Sinful Love (Sinful Nights #4)



Michael rapped on the window outside the detective’s office. John Winston sat in his chair with his back to him, talking on the phone. He swiveled around, holding up a finger to ask Michael to wait.

As John wrapped up his call, Michael jammed his hands into his pockets, tension curling his muscles tight as the sounds of the police department filtered from behind him—the crackle of the radio, phone calls about cases, the shuffling of papers.

John nodded, then laughed, and at last hung up the phone. He rose, opened the door, and let Michael in.

“How’s everything?” John asked, clicking the door shut.

“It’s fine.” The two of them weren’t known for their small talk, so Michael took a seat in the wooden chair offered him.

“What have you got?” John asked. After Sanders didn’t pick up, Michael had called John to tell him he had some details to share.

“Are you any closer to getting Luke? Closer to getting T.J?”

John sighed and scrubbed a hand across his jaw. “We’re working on it every day. We’re doing everything we can.”

Frustration slid through Michael’s veins at how goddamn easily Luke Carlton had glided through life, avoiding arrest, covering his tracks, operating as a criminal so far undercover. “I don’t know if it’s a long shot, but I think”—he stopped, pausing before he said his mother’s name because it tasted acrid—“Dora Prince met Luke at a work party,” he said, then showed the detective the photos.

John nodded several times. “Yeah, I think you’re right.”

“You think I’m right?” Michael repeated, because he was hoping for something more.

“I’ve got similar information.”

“So this isn’t news to you?”

“I’ve been working leads on this case for a long time. This is one of them.”

“Why didn’t you tell me that’s how they met?”

“Because it’s not my job to tell you every detail. This is a police investigation. I’m grateful for all you do—don’t get me wrong. But I’ve got to be able to investigate, and sharing every detail with the family can slow me down on the way to answers.” He took a beat and then leveled his gaze at Michael. “The answers we both want.”

“Fine,” Michael said, reminding himself that even though John was the gatekeeper, they had the same end goal. So he tamped down his annoyance. “Let’s put our heads together, then. I’ve got some thoughts.”

John nodded. “What’s on your mind?”

Michael took his time before he spoke, carefully weighing each word so that he could extract something from the detective. There was so much on his mind, so much he wanted to know—like why the Royal Sinners were so goddamn powerful, why they were stronger than any average street gang, and why they were smarter, nimbler, and had more firepower. But those were broader questions, and they wouldn’t necessarily get him any closer to the answers he needed. Like the depth of the connection between his mother and the head of the gang.

“The question we both want to know is why,” he said. “We know my mother’s lover is the head of the gang. We know the shooter was in the gang. We know the other accomplices are part of it, too. What I’d like to know is how my mother got involved with the Sinners, and did it somehow start at my father’s work? If she met Luke at a work party, was he a regular there? Luke operates undercover, and that makes me question everything about where he’s been and what he’s done.

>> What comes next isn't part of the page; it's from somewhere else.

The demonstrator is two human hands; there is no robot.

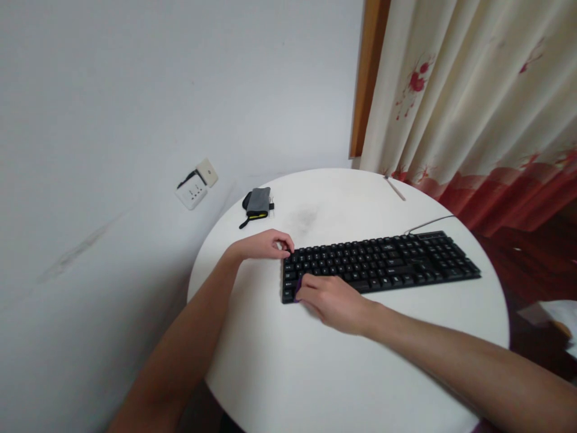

Were the other guys in the gang involved in these work parties? Did they know my dad?” Michael held out his hands. “Maybe I’m reaching. But what if there’s something to it?”

John met his stare straight on. “That’s what I want to know, too. I want to know if work is where they met, and if so, if it sheds new light on the accomplices. Luke played piano at a handful of these parties at your father’s company. What does that tell us?” he asked rhetorically. “Not enough on its own, but now that we’ve learned he’s part of the Sinners, we have reason to believe he has knowledge about a number of gang-ordered hits over the years. That’s why we want to know if your father’s murder had a deeper connection to the gang. Was this just your mother’s hit, or a part of something bigger? And did Luke know about it?”

“It seems likely that he knew. Doesn’t it?”

*

Yes, it would seem like Luke had to have known about the hit. It would seem, too, that Luke was deeply involved in the planning of the murder. It would sure as hell seem as if Luke fucking Carlton had gotten away with several other murders over the years, based on the information John had obtained from his informants.